Could you set down exactly the lines of the data below, starting at the one that holds "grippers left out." and ending at the one that holds "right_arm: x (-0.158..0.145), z", both included, and only those?

*** Opening Data for review ***

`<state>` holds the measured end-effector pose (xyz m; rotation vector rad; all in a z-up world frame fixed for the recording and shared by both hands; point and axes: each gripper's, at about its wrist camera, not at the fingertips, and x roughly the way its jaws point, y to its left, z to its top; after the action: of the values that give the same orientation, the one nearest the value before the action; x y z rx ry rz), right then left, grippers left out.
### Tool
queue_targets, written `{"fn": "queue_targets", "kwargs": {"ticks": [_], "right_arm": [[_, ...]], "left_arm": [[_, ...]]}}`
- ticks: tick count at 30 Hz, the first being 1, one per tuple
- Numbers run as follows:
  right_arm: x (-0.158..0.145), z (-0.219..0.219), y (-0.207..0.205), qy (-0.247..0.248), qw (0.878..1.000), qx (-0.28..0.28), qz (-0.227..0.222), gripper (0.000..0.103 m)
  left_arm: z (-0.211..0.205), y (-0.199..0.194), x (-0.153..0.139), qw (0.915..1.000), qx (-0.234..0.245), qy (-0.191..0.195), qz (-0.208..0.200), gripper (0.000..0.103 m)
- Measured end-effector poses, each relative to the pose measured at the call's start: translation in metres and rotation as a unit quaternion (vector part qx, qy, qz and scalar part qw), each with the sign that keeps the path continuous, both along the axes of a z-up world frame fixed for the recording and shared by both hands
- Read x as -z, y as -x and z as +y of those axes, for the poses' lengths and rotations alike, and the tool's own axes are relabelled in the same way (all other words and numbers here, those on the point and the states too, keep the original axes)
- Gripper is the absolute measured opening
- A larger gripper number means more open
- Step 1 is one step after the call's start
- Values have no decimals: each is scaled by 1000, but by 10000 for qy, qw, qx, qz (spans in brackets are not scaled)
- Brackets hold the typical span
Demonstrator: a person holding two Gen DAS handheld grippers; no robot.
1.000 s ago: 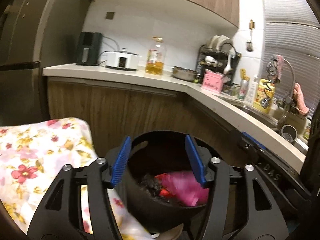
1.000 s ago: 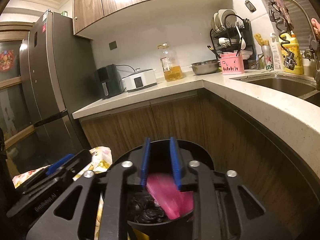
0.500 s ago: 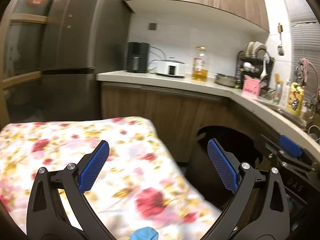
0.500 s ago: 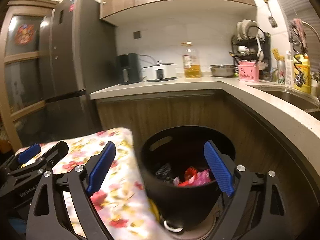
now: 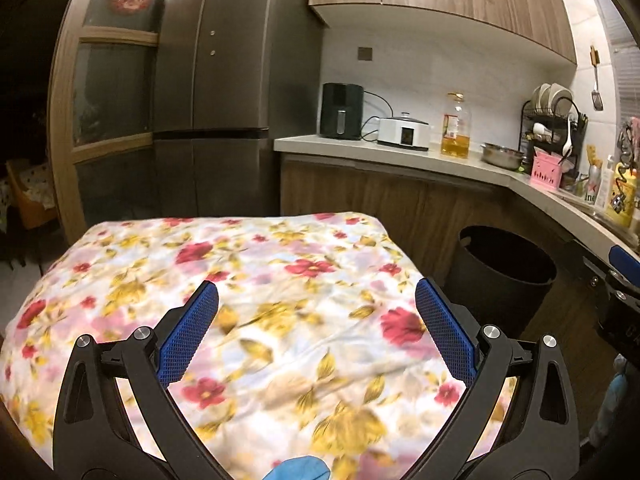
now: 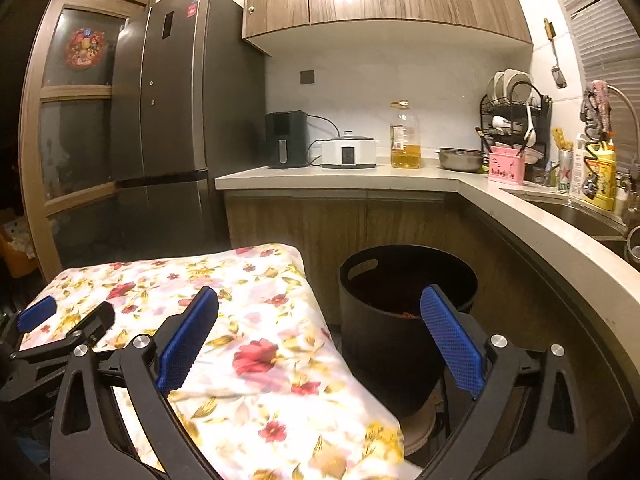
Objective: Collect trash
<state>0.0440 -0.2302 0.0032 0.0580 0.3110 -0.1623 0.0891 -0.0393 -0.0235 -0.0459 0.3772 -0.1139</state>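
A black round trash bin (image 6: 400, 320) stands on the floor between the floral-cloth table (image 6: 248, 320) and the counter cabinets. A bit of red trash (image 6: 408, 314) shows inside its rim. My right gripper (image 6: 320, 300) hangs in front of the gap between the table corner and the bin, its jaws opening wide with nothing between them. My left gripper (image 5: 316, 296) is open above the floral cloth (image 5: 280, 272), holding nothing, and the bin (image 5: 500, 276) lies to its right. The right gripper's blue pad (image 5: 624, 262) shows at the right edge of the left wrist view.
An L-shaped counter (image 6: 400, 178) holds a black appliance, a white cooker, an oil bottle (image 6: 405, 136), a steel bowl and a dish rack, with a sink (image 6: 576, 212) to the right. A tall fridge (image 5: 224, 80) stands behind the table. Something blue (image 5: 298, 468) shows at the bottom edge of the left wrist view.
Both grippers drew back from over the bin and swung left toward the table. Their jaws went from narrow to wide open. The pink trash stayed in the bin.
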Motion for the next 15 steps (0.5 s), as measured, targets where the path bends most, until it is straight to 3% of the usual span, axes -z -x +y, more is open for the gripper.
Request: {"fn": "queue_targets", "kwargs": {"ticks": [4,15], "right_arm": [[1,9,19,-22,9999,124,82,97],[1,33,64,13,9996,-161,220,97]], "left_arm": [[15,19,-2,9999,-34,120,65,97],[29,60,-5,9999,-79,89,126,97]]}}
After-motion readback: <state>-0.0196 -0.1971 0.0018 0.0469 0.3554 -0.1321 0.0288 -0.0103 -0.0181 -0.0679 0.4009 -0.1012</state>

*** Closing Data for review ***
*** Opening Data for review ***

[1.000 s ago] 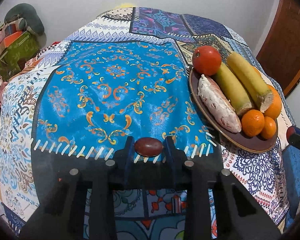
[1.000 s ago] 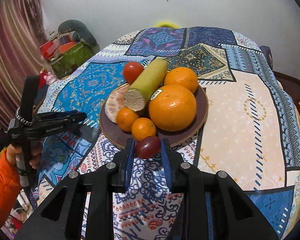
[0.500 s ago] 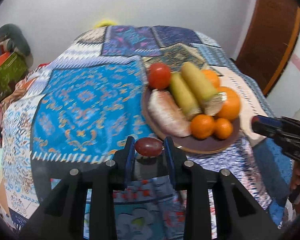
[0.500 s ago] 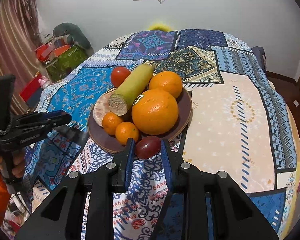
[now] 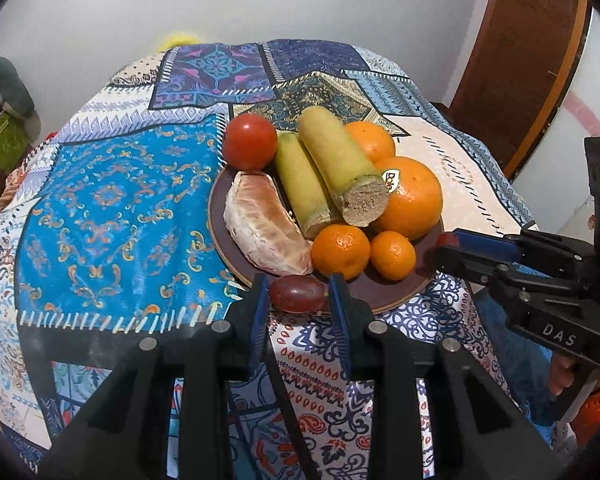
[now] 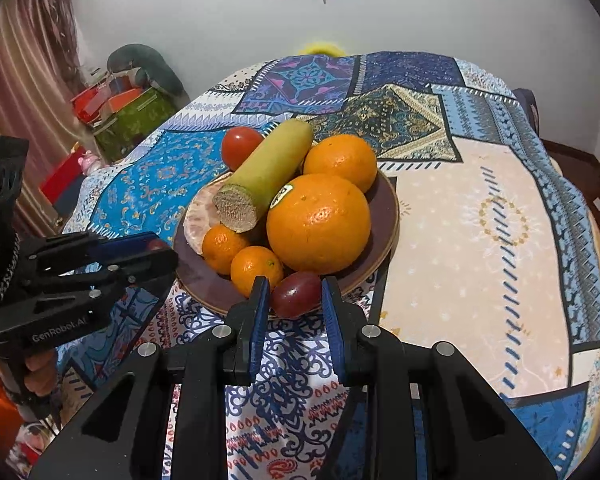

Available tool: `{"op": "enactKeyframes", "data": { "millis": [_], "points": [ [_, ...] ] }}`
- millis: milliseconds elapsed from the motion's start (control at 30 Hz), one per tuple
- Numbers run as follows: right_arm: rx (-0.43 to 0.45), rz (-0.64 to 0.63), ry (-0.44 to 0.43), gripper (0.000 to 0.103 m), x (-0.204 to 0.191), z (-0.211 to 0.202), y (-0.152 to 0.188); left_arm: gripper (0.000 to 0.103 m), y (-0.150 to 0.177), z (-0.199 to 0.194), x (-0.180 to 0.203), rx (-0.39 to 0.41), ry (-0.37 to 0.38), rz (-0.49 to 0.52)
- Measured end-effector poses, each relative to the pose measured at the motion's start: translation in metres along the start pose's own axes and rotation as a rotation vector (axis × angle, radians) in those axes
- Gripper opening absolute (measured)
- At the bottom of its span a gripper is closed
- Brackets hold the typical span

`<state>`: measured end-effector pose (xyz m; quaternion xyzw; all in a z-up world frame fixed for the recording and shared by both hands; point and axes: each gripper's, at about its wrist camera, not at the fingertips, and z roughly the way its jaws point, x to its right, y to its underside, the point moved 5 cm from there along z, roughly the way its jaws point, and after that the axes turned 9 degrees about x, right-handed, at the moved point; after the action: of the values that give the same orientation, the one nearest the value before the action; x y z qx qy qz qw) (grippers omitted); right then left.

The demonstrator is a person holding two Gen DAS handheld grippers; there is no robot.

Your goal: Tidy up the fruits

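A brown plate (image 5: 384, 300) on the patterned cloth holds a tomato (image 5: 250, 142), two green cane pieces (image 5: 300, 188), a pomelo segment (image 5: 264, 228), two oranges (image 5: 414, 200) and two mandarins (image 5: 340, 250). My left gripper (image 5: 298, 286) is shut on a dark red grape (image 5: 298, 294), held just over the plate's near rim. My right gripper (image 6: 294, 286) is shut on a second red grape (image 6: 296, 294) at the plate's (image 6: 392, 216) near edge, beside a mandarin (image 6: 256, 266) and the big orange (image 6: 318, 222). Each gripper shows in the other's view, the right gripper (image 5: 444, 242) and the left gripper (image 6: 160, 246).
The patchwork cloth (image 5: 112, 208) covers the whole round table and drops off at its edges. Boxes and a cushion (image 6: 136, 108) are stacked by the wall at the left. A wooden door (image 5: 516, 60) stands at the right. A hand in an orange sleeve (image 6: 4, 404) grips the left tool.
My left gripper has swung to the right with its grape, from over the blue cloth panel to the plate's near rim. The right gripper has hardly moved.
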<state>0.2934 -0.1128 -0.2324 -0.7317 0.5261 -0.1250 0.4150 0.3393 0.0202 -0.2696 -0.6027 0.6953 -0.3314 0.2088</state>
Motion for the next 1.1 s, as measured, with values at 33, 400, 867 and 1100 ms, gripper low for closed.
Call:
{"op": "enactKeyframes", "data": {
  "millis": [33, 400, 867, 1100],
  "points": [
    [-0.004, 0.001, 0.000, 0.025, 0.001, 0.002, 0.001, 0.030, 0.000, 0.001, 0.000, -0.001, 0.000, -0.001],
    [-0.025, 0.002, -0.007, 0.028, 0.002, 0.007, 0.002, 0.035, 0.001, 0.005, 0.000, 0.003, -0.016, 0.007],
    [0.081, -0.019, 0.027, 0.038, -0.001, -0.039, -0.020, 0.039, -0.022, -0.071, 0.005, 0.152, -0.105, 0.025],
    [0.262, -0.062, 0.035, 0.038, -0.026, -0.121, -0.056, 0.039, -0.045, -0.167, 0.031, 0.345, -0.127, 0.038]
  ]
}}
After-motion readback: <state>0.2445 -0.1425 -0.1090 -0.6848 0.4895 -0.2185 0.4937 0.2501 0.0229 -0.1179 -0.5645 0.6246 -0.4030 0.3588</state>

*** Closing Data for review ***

• [Problem solution]
`<state>` holds the measured end-effector pose (xyz m; rotation vector rad; all in a z-up world frame fixed for the recording and shared by both hands; point and axes: each gripper's, at about its wrist camera, not at the fingertips, and x roughly the way its jaws point, y to its left, z to its top; after the action: of the values that give the same orientation, the one nearest the value before the action; x y z rx ry rz), right then left, grippers left out.
### Tool
queue_targets, written `{"fn": "queue_targets", "kwargs": {"ticks": [_], "right_arm": [[_, ...]], "left_arm": [[_, ...]]}}`
- ticks: tick count at 30 Hz, the first being 1, one per tuple
- Numbers run as follows:
  right_arm: x (-0.158..0.145), z (-0.219..0.219), y (-0.207..0.205), qy (-0.247..0.248), qw (0.878..1.000), qx (-0.28..0.28), qz (-0.227..0.222), gripper (0.000..0.103 m)

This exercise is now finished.